朝霞は即座に、タイソンの位置を確認。朝霞を通り過ぎた筈のタイソンは、五十メートル程離れた辺りにいた。抜き去った朝霞を追撃する為に切り返すつもりなのだろう、魔力の噴射を止めた両足を接地して、急減速の最中。
両足で地面を削り取るかの様に、土煙を上げながら制動中のタイソンを目にして、朝霞は気付く。タイソンの脚部……というよりは下半身が、攻性防御殻に守られていない事に。
(あの妙な攻性防御殻、攻性防御殻にしちゃ大きめだが、下半身は空いてるじゃないか!)
円錐状の鑽形攻性防御殻は、タイソンの上半身だけをカバーしていて、下半身部分はがら空きの状態。基本的には打撃部位のみを覆う攻性防御殻は、身体をフルカバーしない場合が多いのだが、タイソンの鑽形攻性防御殻も、手だけでなく手を先端とした上半身を覆う程の大きさなのだが、その例に漏れない。

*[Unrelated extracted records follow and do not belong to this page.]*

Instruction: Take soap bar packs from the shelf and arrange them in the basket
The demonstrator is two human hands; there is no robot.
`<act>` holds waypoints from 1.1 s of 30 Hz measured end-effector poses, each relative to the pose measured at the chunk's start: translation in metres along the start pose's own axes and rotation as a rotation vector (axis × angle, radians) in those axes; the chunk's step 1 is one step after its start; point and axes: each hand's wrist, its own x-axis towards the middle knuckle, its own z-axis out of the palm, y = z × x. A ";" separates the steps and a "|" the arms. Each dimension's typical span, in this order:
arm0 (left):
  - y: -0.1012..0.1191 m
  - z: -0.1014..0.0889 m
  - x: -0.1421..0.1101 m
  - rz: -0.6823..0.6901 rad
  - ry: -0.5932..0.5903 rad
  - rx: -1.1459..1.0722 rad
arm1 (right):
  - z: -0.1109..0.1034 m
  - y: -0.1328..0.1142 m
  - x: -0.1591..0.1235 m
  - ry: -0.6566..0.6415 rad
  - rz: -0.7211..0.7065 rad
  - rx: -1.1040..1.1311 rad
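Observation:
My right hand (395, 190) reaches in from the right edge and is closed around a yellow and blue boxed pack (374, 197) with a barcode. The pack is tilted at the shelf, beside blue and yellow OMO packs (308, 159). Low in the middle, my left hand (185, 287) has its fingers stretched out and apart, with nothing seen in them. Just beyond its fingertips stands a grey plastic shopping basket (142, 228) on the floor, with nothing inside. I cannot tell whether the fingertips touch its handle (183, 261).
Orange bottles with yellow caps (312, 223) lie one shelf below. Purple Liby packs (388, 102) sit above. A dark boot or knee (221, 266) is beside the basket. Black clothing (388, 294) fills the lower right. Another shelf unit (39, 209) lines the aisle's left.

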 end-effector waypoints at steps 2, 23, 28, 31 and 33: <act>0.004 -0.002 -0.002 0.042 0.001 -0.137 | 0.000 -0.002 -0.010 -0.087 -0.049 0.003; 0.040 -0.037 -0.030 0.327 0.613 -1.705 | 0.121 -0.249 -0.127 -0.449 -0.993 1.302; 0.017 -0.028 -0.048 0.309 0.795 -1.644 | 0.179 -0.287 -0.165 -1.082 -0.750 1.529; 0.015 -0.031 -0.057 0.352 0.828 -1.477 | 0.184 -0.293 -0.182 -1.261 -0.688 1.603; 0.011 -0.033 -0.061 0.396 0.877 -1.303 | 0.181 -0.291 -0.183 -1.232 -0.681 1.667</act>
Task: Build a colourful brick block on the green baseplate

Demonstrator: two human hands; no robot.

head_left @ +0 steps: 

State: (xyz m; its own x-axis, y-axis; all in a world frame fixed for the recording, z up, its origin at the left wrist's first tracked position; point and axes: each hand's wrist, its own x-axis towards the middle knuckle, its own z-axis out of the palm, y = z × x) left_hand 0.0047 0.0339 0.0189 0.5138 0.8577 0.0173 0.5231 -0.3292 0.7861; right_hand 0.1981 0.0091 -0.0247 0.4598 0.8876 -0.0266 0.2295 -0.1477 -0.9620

起爆時に自ら発生させた衝撃波は、身体の部分を覆うだけの攻性防御殻でも、消滅させる事が出来るので、全身を覆う必要は無い。あくまで攻撃をメインとした攻性防御殻は、より多くの魔力を攻撃力に回しがちな為、全身防御は無駄だという前提で、行わない場合が多いのだ。
鑽形攻性防御殻が全身防御を行っていない状態で、防御していない部分を晒している今のタイソンは、朝霞からすれば隙だらけの状態。金剛鑽攻はミサイルの様に「飛ぶ」スピードが速い魔武術である為、急停止が難しい為に、発生してしまった隙。
その隙を、朝霞は見逃さない。朝霞は即座に地を蹴り、タイソンに向かって突撃する。
(左手は無事だが、手甲がやられてる! 与える黒は……大丈夫なのか?)
超高速で地を駈けつつ、朝霞は金剛鑽攻が掠めた左手の状態を一瞬で視認。左手甲は半壊状態で、黒い六芒星も至る所が欠けている状態になっているのに、朝霞は気付く。
透破猫之神にとって要ともいえる六芒星の一つを、破壊された状態になったのは、朝霞にとって初めての経験。それがどんな状況をもたらすのかは、朝霞にも分からない。
確かなのは、今タイソンが隙を見せている、絶好の機会である事。朝霞は急加速して、一瞬でタイソンの背後に迫ると、忍合切から取り出した斧を持った左手で、タイソンの左脚部に斬りかかる。
だが、まるで金属でも打ち付けたかの如き手応えと音と共に、朝霞の斧はタイソンの左脚に弾き返される。
(防御殻無しで、これかよ! 無茶苦茶だな、こいつの防御能力は!)
噴射用に膨大な魔力をチャージしたままの両脚は、強固な魔力の鎧に守られたも同然の状態。斧の直撃を受けても、タイソンの魔力で輝く両脚は、傷付きはしない。
(でも、防御殻同様……攻撃を繰り返せば、崩せる筈!)
一撃で駄目ならと、朝霞は斧による二撃目を放とうとするが、それを食らう程にタイソンも甘くは無い。背後に朝霞が迫っているのを、斧による攻撃で察したタイソンは、斧による攻撃の傷みを堪えながら(魔力の鎧で肉体的なダメージは防げても、苦痛は消せない為、強力な打撃を食らった様な痛みは覚える)、右脚で後ろ回し蹴りを放つ。
(この蹴りは、四華州の!)
タイソンが放ったのは虎尾脚、薬幇に潜入した際に目にした、四華州の後ろ回し蹴り。
(しかも、速い!)
突進技の急停止中、左脚に攻撃を食らった直後、不安定な状態で放たれたにも関わらず、タイソンの虎尾脚は鋭く速い。しかも魔力のせいで光を放つ脚は見切り辛く、まともに当れば交魔法状態の仮面者の朝霞であっても、一撃で沈められるだろう威力がある。